My first encounter with Lagman (Uzbek Lamb Noodle Soup) was at the now defunct Uzbekistan - Los Angeles. At the time, I dismissed it as a basic beef stew with similar Chinese noodles. Seven years later, after having explored other Central Asian cuisines, I hope I've become less cavalier of other cuisines in general, but of Central Asian cuisines in particular.
I try to place new cuisines into what's familiar, and would describe Uzbek and other Central Asian foods as a cross between Chinese Islamic and Middle Eastern cuisines. Which, if you think of the former, is already a confluence of two different cuisines.

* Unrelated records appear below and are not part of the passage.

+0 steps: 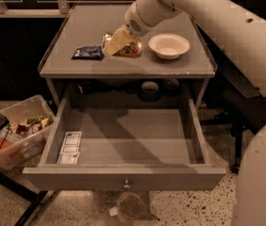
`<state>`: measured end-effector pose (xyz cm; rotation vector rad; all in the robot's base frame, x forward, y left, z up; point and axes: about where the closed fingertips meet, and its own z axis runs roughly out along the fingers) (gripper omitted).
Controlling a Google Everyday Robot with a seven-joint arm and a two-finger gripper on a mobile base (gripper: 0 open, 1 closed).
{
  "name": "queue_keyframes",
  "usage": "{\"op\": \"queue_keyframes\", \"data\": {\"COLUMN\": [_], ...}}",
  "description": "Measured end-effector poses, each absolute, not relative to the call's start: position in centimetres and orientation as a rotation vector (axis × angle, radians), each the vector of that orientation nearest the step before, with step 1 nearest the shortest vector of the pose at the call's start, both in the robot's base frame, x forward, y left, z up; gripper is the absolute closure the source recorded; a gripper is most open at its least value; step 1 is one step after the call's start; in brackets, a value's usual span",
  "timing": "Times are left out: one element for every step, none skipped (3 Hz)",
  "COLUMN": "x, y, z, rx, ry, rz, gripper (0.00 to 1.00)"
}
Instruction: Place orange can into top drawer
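The gripper (116,42) is down on the grey tabletop (95,25), set directly over the orange can (134,50), so the can lies right beneath it and pokes out a little toward the white bowl (169,45). The can appears to lie on its side with its long axis running roughly left to right across the table, between the dark blue snack packet (88,52) and the bowl, close to both but touching neither as far as can be seen. Whether the gripper has closed on the can or merely straddles it cannot be told from here (its tan tip hides most of the label). The top drawer (123,177) stands pulled fully out below the table's front edge, holding only a strip of white packets (70,148) at its left side. The coming move, judged from this layout, is a lift, then a carry forward and down into the drawer's open middle.
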<state>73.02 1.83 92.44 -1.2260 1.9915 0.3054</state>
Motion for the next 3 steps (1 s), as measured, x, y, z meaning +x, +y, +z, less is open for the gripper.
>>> {"op": "queue_keyframes", "data": {"x": [70.8,68.6,66.9], "y": [0.7,-1.0,-2.8], "z": [94.1,93.1,87.3], "rx": [-1.290,-1.375,-1.454], "ry": [1.979,2.048,2.217], "rz": [0.384,0.486,0.629], "gripper": [1.00,1.00,1.00]}}
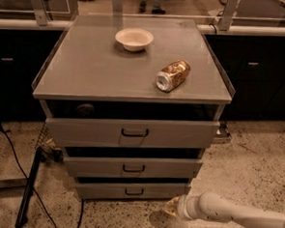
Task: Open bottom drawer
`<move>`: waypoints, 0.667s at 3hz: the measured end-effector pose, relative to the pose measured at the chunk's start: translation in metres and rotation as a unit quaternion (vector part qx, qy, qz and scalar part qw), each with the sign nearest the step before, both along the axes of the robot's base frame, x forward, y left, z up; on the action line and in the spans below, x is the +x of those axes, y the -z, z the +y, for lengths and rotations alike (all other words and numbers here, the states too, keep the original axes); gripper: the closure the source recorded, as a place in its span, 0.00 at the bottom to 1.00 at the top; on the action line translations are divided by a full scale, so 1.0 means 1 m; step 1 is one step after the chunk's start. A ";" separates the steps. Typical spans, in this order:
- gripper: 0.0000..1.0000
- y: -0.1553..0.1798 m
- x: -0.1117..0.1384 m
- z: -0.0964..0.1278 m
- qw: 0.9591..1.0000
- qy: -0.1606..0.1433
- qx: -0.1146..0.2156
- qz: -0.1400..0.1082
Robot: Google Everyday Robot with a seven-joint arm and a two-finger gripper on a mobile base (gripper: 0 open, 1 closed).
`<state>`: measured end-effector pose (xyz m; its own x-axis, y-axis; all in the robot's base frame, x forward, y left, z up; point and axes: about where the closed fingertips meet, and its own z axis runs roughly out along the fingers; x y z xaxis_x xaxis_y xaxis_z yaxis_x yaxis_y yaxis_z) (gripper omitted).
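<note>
We see the bottom drawer (134, 190) lowest in the grey desk (87, 69), and its inside is hidden from us. The gripper (171, 207) sits low by the drawer's right end; whether it is spread we cannot tell. On top stand a white bowl (134, 39) and a tipped can (172, 75).

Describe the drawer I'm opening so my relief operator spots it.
Find the grey cabinet with three stacked drawer fronts. The bottom drawer sits lowest, near the floor, with the gripper beside its right end. It is the narrowest and shallowest front.
</note>
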<state>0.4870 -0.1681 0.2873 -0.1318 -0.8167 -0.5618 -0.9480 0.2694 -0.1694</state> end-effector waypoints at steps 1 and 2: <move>1.00 0.037 0.012 0.000 1.000 -0.010 -0.003 -0.006; 0.96 0.070 0.031 -0.002 1.000 -0.015 -0.011 -0.013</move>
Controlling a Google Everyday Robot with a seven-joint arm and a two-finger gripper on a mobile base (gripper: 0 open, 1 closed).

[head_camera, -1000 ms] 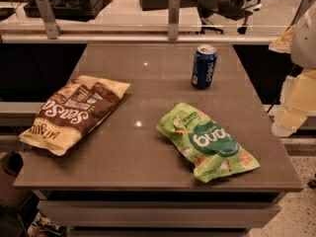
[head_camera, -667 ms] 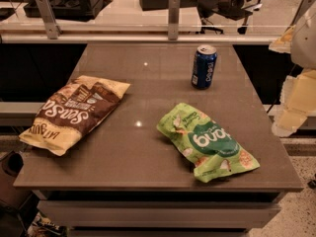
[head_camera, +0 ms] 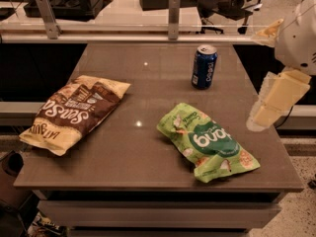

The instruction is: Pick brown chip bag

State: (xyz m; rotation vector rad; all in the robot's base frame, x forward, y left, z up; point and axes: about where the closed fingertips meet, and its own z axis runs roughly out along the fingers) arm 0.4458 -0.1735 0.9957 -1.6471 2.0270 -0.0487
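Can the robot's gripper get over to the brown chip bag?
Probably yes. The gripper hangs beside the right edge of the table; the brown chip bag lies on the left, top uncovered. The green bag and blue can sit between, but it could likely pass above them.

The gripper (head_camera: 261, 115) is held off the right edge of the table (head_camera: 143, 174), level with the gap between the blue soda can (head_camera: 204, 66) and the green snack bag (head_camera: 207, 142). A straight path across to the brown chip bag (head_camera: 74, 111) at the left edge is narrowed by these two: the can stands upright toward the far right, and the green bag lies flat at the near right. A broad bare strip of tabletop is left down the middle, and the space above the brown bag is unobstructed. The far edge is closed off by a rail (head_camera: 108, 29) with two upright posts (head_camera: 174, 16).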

If lagman seems familiar, that's because the word is derived from lamian (Chinese hand-pulled noodles). The Uzbek version is thicker, similar to Japanese udon, but much more tender. I stumbled upon a package of Shanghai home-style noodles at the grocery store, which looked so very homemade that I couldn't resist buying it so I could experiment. If you can't find Chinese hand-pulled noodles, then I'd suggest substituting with udon or even fettuccine.
Now, as for the lamb or beef stew portion of the soup, I knew there was an undefinable something that made Uzbek lagman stand apart. A little Googling and I found a lagman recipe from Bois de Jasmin that mentioned kala jeera (Indian black cumin). I debated whether to be lazy and substitute with regular cumin, but hauled myself off to Bhanu Indian Grocery & Cuisine - San Gabriel and luckily found a package in stock. One whiff of the smoky aroma and I knew it was worth the trip. No, regular cumin is not remotely similar to black cumin. I would omit it if you can't find any, but if you can, oh, does it add that something.

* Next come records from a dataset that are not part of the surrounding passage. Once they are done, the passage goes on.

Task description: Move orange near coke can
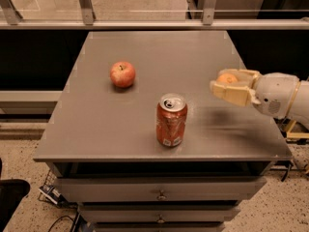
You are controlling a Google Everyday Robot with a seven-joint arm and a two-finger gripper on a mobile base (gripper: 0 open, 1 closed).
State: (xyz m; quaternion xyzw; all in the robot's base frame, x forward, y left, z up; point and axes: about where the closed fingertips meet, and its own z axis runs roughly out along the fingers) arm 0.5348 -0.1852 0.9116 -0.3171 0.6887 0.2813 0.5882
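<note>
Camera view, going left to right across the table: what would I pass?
The apple → coke can → the pincer, shut on the orange, over the right side of the table.

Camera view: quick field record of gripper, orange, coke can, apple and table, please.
table: grey, drawers below
coke can: upright, near the front edge
apple: left rear, apart from the coke can
gripper: right of the coke can, above the table, jaws shut on the orange
orange: held, off the surface
</note>
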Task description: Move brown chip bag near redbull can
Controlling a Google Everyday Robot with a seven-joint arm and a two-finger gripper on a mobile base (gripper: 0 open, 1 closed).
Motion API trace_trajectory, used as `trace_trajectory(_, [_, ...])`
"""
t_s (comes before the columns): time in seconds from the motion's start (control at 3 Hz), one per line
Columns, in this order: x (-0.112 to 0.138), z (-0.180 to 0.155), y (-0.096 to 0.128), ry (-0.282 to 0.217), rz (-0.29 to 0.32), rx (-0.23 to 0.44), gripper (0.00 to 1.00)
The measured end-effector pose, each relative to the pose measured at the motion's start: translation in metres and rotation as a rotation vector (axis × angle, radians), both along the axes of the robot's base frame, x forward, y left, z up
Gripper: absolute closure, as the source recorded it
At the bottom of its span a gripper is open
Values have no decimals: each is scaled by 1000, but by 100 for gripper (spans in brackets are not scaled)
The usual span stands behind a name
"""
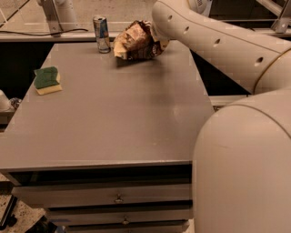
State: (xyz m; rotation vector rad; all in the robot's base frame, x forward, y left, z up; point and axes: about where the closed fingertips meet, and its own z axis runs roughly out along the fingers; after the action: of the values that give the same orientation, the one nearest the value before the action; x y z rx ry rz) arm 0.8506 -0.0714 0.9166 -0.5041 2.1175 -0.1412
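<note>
The brown chip bag (135, 41) is crumpled, dark brown with a pale yellow end, at the far edge of the grey table (113, 104). It is just right of the redbull can (101, 34), a slim blue and silver can standing upright at the far edge. A small gap separates bag and can. My gripper (157, 38) is at the bag's right side, hidden behind the bag and my white arm (218, 41), which reaches in from the right.
A green-and-yellow sponge (47, 80) lies near the table's left edge. Drawers (118, 199) are below the table's front edge. A white post (57, 13) stands behind the far left corner. My white body (245, 168) fills the lower right.
</note>
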Motion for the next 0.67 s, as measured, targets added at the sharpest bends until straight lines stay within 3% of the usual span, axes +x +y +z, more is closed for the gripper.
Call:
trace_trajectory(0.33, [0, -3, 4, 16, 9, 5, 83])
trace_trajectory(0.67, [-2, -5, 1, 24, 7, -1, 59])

I find lamb to be quite gamey, unless it's rack of or thinly sliced for hot pot. So I used a combination of the latter with some venison my dad had shot. Regular beef is perfectly fine to use in this soup as well. The lagman I had at Varzoba Kafejnica - Riga - Latvia was described on the menu as a tomato soup, of which I had plenty from my garden. You can cut the vegetables into a thick julienne or dice them as I have. And lastly, as these are fresh noodles, don't add the noodle to the soup. Rather, boil the noodles separately, and spoon the stew over the soup.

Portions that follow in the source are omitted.